If we do happen to collapse into the closing hour- that will be one of the last opportunities for some time so I would not put all my cash in right away. Maybe waiting and watching todays price action will bode well. Major down drift will give us a case of fools rushing out while we at monasmadmarket quietly dare to tread in and hold on for a day soon when all will be green.

Thanks for reading. Do interact- I would love to hear from readers- what they think is important to me as sentiment rules more than anything else.

Monday, January 7, 2008

BUY signal from me...

Happy New Year to my readers, albeit a bit late. Needless to say it aint been happy at wall street. I have been away- to India - if I may admit. That country is booming- I see money pouring into consumption - be it retail or be it real estate. The boom seems to have just begun- does not look like any slow down out there. Credit and consumption mania has reached the mass market. And the upper middle class is basking in the newly found wealth- of the stock market gains- investing it in real estate like theres no tomorrow- pardon the cliches. Making a long story short- global growth is on.
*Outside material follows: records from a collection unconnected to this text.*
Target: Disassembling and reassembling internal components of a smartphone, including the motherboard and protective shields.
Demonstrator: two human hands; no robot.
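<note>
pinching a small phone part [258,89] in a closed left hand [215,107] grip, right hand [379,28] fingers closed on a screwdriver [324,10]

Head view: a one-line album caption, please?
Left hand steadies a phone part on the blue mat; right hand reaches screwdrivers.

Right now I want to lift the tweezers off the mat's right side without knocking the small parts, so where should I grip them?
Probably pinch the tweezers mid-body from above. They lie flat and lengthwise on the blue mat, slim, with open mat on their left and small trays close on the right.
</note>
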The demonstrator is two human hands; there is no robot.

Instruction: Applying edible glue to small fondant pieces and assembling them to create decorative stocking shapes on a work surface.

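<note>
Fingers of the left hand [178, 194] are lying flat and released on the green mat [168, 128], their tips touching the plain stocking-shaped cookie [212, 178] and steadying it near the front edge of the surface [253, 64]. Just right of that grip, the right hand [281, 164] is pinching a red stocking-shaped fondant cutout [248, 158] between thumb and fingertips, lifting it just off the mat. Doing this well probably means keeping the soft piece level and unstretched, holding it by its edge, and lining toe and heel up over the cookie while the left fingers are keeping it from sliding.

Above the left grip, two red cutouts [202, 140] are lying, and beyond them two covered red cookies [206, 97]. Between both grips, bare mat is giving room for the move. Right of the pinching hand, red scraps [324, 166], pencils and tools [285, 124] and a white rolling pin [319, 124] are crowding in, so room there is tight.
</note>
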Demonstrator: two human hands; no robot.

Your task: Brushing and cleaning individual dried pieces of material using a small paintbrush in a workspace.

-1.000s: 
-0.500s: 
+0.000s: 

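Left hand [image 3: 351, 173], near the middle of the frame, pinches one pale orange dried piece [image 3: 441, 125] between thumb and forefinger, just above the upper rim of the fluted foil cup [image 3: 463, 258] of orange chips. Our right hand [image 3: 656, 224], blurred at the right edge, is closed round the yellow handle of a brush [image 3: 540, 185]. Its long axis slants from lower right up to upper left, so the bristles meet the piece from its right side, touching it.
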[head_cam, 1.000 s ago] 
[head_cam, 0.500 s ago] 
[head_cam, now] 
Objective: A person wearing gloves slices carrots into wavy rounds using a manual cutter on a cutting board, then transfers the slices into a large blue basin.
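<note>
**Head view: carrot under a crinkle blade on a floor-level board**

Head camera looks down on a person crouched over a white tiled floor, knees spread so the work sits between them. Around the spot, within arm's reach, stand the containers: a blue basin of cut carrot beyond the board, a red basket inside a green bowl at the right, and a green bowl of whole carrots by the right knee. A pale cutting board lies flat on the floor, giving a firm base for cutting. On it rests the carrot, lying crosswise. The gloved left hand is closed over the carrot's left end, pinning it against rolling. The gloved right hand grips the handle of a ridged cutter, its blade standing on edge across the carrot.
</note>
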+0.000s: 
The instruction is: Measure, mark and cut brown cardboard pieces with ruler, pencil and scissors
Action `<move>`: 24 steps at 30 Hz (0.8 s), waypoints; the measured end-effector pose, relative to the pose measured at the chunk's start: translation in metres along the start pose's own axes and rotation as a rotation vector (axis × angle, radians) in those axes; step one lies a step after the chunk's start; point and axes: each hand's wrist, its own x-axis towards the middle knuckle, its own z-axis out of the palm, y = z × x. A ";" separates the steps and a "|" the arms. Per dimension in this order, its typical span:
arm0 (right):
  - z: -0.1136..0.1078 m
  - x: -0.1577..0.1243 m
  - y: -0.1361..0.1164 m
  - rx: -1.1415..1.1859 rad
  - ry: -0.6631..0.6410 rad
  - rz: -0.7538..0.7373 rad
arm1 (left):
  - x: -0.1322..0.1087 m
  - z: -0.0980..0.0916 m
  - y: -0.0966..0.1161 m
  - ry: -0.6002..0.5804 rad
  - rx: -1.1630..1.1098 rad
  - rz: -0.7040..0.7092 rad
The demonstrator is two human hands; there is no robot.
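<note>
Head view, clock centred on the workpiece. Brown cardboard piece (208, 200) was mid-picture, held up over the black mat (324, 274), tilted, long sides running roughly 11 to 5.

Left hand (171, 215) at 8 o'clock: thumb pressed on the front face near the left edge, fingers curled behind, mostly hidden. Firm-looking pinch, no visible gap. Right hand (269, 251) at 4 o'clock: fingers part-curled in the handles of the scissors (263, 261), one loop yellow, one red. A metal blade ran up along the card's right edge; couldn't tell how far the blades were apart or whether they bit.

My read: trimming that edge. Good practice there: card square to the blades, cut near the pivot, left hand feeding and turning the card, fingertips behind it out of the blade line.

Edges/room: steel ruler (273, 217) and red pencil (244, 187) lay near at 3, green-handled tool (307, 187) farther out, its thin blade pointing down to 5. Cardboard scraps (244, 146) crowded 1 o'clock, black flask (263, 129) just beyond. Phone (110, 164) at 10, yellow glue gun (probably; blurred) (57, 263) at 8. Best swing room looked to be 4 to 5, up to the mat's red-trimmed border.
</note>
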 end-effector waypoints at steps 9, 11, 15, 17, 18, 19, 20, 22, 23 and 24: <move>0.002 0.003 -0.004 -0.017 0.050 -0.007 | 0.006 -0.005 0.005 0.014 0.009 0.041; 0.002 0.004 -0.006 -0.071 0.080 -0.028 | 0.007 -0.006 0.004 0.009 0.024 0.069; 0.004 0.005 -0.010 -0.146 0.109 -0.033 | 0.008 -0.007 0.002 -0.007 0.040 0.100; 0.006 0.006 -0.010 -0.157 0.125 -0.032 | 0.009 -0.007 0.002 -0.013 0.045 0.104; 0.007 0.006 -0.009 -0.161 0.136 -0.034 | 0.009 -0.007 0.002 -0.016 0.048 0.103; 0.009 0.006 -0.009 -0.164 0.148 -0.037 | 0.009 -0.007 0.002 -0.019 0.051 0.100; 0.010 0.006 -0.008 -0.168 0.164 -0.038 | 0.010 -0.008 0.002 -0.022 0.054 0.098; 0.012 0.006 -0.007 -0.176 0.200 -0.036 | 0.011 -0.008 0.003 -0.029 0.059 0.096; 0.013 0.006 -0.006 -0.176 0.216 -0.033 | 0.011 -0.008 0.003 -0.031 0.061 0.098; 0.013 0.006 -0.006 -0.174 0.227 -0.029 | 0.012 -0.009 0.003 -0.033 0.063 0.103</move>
Psst. wall street seems to have swoooned pretty badly this year - down 4 to 6 % on the Dow and Nasdaq already. Would not look too bad were it not for the year being just 6-7 days old. Down a per cent a day is cruel. Today we shall see the turnaround. The selling sometimes just is way overdone. And in my theory there still is no NEW bad news- its all just getting way over discounted. So my sense is to buy on these massive pull backs. Technology and retail and financials all look good for a trade. So am putting more money into Citigroup at 28.15 today and Freddie Mac at 28.70 looks like a steal all over again.
A new pick for myself and my audience is NTRI- Nutrisystems- at 27... the financials are compelling- the hi-flier has been beaten down too fast. If you notice once a stock gets out of favor it goes way down to its lows- so thats the time to buy. Once it comes into favor- to my mind the fundamentals of the stock can be a catalyst- the upswing can be good.
I am also adding a new stock- ASYS- at 11.25- its in the solar sector- on the technology side- more on this one - soon.
For now am announcing a rally- relief or recovery or call it what you want- any thing the Fed says or the President for that matter- is discounted. Lets look for a rally- as bargain hunters put their money where it belongs- US market on pullbacks.
We sold JWN at 37 and INFY at 46- am buying both today at 32 and 42 respectively. KSS - at 41 and LOW at 21 look okay- for a few bucks.

More positive sentiment coming up at monas mad market- once she settles down to gettin up in the morning instead of the night- as jet lag holds her tight! Gnite- yawn- see you at more respectable levels tomorrow- DOW 13000 and NASDAQ 2550- at least. S&P had a long run down from 1490 to 1410- well- cant see nothin but some recovery. Whew.
Apologies for the erratic blogs- now will be more accurate and regular. Happy New Year, all!